Eixo 2: Desafios e caminhos para (re)construção do Brasil e o papel das políticas sociais
As políticas neoliberais vigentes no Brasil vêm se intensificando a partir do golpe de 2016 com a diminuição do papel do Estado, a imposição do teto de gastos, a diminuição de direitos trabalhistas e a extinção de diversas políticas públicas, incluindo aquelas direcionadas a grupos sociais minoritários. Este quadro, agravado pela pandemia de Covid-19, traz consequências gravíssimas para a maioria da população. A atuação do governo federal impede o desenvolvimento do país e insere milhões de brasileiros e brasileiras na pobreza. Após as eleições de 2022, precisaremos de muito investimento material e humano e, sobretudo, de muita união e solidariedade para iniciar a construção de uma nova realidade nacional na qual a saúde terá um papel fundamental. Neste eixo se enquadram trabalhos originais e experiências para reflexão e debate que tenham como perspectiva a retomada dos direitos sociais e o fortalecimento do SUS. Serão incluídos estudos englobando: desafios e barreiras na criação, implementação de políticas públicas no Brasil; impacto de políticas de austeridade na educação e na saúde; estratégias organizacionais e arranjos locais de trabalho para garantia dos princípios constitucionais do SUS; avaliações de novas ações estratégicas em saúde; estudos sobre vigilância em saúde e sistemas de informação em saúde, políticas para a garantia do direito à saúde das populações vulnerabilizadas; participação do controle social no SUS; desafios para a regulação do crescente setor privado de saúde e o papel de movimentos e associações da sociedade civil frente aos desafios e desmontes das políticas públicas sociais no Brasil.

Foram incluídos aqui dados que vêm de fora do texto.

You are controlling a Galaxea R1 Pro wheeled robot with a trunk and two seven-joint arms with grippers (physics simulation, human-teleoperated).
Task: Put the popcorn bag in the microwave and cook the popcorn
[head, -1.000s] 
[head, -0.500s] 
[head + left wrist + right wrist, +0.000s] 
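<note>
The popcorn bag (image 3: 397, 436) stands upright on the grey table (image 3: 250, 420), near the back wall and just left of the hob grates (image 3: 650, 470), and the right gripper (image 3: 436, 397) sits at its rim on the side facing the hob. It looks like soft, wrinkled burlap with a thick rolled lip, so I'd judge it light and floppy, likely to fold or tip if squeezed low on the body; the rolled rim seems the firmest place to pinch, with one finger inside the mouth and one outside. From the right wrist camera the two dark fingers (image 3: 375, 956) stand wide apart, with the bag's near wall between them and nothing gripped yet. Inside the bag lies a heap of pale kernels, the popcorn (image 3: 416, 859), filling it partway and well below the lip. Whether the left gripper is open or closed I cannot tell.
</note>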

Eixo 3: Sistema Único de Saúde: desafios persistentes e perspectivas
A construção de um sistema de saúde universal, integral e gratuito - que contribua para a consecução da equidade e do direito à saúde em um país desigual como o Brasil - é uma tarefa de grande monta. Nas últimas décadas, a implementação do SUS garantiu inúmeras conquistas, mas enfrentou e enfrenta enormes desafios. O arcabouço político-institucional, a ampla gama de instituições e profissionais de saúde envolvidos, os processos de descentralização, a ampliação da oferta e do acesso em todos os níveis do sistema, a implementação e amplitude da Estratégia de Saúde da Família, a organização em redes de atenção, entre muitos outros, são êxitos do SUS. Entre os desafios persistentes, destaca-se a ausência de condições objetivas para a sustentabilidade do sistema em termos estruturais, políticos e financeiros. O desfinanciamento se agravou após a EC 95, enquanto o setor privado recebe constantes subsídios. A política de saúde do atual governo federal intensificou as propostas de privatização, mesmo em áreas antes consideradas como espaços não mercantis, como a Atenção Primária à Saúde. Os temas transversais da democracia, diversidade, inclusão e equidade serão abordados neste eixo por trabalhos que versem sobre: organização e gestão dos serviços de saúde e redes de atenção; acesso a bens e serviços; relações público-privado; avaliação de bens e serviços de saúde; regionalização e construção das regiões de saúde; relações federativas; atenção primária à saúde; regulação e proteção da saúde; financiamento; análise de políticas, estudos epidemiológicos nos três níveis de atenção à saúde, epidemiologia e controle de doenças de condição infecciosa e aquelas de condições crônicas não transmissíveis,estudos epidemiológicos de custo-efetividade de incorporação de estratégias ao SUS, entre outros.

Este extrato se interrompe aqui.